Internet Engineering Task Force D. DeVault
Internet-Draft SourceHut
Intended status: Informational 20 November 2020
Expires: 24 May 2021
Binary Application Record Encoding (BARE)
draft-devault-bare-01
Abstract
The Binary Application Record Encoding (BARE) is a data format used
to represent application records for storage or transmission between
programs. BARE messages are concise and have a well-defined schema,
and implementations may be simple and broadly compatible. A schema
language is also provided to express message schemas out-of-band.
Comments
Comments are solicited and should be addressed to the mailing list at
~sircmpwn/public-inbox@lists.sr.ht and/or the author(s).
Status of This Memo
This Internet-Draft is submitted in full conformance with the
provisions of BCP 78 and BCP 79.
Internet-Drafts are working documents of the Internet Engineering
Task Force (IETF). Note that other groups may also distribute
working documents as Internet-Drafts. The list of current Internet-
Drafts is at https://datatracker.ietf.org/drafts/current/.
Internet-Drafts are draft documents valid for a maximum of six months
and may be updated, replaced, or obsoleted by other documents at any
time. It is inappropriate to use Internet-Drafts as reference
material or to cite them other than as "work in progress."

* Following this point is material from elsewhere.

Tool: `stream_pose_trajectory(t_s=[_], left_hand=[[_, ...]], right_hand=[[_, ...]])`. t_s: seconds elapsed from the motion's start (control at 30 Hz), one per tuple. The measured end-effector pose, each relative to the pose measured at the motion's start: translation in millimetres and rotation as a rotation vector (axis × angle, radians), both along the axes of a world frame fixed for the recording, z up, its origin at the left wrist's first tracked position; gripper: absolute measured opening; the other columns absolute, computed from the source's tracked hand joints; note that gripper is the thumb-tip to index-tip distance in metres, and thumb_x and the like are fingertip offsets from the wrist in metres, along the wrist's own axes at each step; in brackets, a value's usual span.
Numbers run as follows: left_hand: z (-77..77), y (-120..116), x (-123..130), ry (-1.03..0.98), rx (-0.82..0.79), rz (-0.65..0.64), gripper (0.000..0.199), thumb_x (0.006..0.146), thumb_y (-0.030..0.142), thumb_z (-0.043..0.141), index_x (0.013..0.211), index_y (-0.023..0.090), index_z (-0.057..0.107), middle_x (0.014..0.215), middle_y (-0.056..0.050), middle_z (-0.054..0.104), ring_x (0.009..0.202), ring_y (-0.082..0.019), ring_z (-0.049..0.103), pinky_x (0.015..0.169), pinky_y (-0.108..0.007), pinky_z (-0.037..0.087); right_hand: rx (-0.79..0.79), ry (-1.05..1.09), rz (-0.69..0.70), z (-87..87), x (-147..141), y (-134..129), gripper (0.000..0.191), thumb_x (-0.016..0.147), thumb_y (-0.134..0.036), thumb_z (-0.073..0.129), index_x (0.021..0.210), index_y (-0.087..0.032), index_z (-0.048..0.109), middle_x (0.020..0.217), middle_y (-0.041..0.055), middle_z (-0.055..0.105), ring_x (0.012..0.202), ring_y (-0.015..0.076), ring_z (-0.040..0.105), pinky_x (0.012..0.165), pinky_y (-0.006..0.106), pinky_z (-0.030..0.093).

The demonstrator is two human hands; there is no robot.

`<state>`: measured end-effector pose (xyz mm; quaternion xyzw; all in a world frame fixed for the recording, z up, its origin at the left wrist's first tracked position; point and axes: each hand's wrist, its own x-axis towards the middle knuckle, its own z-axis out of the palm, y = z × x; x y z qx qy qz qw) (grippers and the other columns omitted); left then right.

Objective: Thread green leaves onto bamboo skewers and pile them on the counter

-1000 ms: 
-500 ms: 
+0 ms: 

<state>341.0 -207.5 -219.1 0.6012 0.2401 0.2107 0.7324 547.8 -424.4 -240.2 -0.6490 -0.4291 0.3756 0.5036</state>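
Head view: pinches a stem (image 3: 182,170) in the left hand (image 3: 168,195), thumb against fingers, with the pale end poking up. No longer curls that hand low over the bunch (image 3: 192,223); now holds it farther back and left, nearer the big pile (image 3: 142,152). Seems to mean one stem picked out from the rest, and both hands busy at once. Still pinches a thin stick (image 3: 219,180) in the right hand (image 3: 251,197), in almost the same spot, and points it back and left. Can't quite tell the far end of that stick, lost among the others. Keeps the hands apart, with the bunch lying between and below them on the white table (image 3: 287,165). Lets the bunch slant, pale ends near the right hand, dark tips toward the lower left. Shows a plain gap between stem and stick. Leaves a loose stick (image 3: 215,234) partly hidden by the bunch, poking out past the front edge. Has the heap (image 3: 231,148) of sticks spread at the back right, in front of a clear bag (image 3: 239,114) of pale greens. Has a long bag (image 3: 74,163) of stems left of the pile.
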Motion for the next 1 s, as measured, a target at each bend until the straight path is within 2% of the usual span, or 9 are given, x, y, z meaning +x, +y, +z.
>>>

This Internet-Draft will expire on 24 May 2021.
Copyright Notice
Copyright (c) 2020 IETF Trust and the persons identified as the
document authors. All rights reserved.
This document is subject to BCP 78 and the IETF Trust's Legal
Provisions Relating to IETF Documents (https://trustee.ietf.org/
license-info) in effect on the date of publication of this document.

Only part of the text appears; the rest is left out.